From aa7fa8b8fed46e68859662518212ef559105ea55 Mon Sep 17 00:00:00 2001
From: =?UTF-8?q?Rickard=20Hallerb=C3=A4ck?= <rickard.hallerback@gmail.com>
Date: Thu, 25 Apr 2024 08:27:11 +0200
Subject: [PATCH] traing_gpt2.py: Possibility to set device via environment
 variable

---
 .github/workflows/ci.yml | 2 +-
 train_gpt2.py            | 5 +++++
 2 files changed, 6 insertions(+), 1 deletion(-)
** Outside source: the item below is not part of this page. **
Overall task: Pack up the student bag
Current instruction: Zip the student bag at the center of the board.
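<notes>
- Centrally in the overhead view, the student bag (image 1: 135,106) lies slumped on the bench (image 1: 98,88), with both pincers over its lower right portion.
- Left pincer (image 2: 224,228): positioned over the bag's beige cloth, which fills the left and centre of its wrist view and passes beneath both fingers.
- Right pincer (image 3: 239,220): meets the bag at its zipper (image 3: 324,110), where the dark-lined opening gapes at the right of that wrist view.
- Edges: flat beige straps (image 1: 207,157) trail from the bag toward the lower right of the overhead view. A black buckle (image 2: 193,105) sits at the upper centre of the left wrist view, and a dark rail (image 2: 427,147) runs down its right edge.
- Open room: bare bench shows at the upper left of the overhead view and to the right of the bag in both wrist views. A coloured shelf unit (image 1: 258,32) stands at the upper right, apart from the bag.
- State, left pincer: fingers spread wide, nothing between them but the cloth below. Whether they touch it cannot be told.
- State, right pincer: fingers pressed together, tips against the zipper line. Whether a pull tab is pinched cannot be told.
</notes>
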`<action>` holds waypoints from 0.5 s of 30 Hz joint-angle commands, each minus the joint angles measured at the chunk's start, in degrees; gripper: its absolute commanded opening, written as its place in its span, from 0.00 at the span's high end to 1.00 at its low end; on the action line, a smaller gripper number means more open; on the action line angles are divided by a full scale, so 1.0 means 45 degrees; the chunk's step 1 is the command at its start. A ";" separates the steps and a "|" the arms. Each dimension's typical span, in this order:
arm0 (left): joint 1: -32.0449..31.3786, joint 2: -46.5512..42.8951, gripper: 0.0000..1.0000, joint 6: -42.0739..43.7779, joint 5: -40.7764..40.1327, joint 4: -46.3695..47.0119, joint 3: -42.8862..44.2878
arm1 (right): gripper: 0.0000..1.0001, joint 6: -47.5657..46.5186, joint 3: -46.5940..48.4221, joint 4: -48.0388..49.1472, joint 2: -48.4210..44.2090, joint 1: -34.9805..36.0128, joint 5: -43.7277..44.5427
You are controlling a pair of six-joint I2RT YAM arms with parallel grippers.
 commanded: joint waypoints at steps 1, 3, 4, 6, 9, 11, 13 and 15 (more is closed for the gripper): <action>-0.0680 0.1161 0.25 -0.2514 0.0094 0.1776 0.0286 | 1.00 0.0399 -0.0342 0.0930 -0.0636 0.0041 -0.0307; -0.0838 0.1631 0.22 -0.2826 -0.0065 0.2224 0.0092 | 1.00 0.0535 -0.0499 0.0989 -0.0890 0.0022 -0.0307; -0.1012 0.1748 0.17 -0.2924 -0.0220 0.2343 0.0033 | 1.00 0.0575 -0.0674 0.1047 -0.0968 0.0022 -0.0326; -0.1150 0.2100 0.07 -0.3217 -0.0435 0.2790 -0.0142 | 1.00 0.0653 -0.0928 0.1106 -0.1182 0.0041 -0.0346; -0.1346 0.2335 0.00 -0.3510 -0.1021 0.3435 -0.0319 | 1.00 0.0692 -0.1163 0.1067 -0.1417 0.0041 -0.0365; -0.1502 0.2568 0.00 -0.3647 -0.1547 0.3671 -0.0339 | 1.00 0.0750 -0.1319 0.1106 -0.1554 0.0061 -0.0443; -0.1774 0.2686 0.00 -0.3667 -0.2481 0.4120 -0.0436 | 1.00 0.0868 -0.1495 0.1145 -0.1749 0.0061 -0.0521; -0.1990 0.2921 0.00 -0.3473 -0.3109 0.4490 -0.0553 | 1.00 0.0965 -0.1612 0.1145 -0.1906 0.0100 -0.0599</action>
diff --git a/.github/workflows/ci.yml b/.github/workflows/ci.yml
index 97def0705..34088fafc 100644
--- a/.github/workflows/ci.yml
+++ b/.github/workflows/ci.yml
@@ -35,7 +35,7 @@ jobs:
         run: python prepro_tinyshakespeare.py
 
       - name: Train model
-        run: python train_gpt2.py
+        run: python train_gpt2.py --device cpu
 
       - name: Compile training and testing program
         run: make test_gpt2 train_gpt2
diff --git a/train_gpt2.py b/train_gpt2.py
index d52b25c3d..d1d213bec 100644
--- a/train_gpt2.py
+++ b/train_gpt2.py
@@ -328,6 +328,8 @@ def write_tokenizer(enc, filename):
     parser.add_argument("--num_iterations", type=int, default=10, help="number of iterations to run")
     parser.add_argument("--batch_size", type=int, default=4, help="batch size")
     parser.add_argument("--sequence_length", type=int, default=64, help="sequence length")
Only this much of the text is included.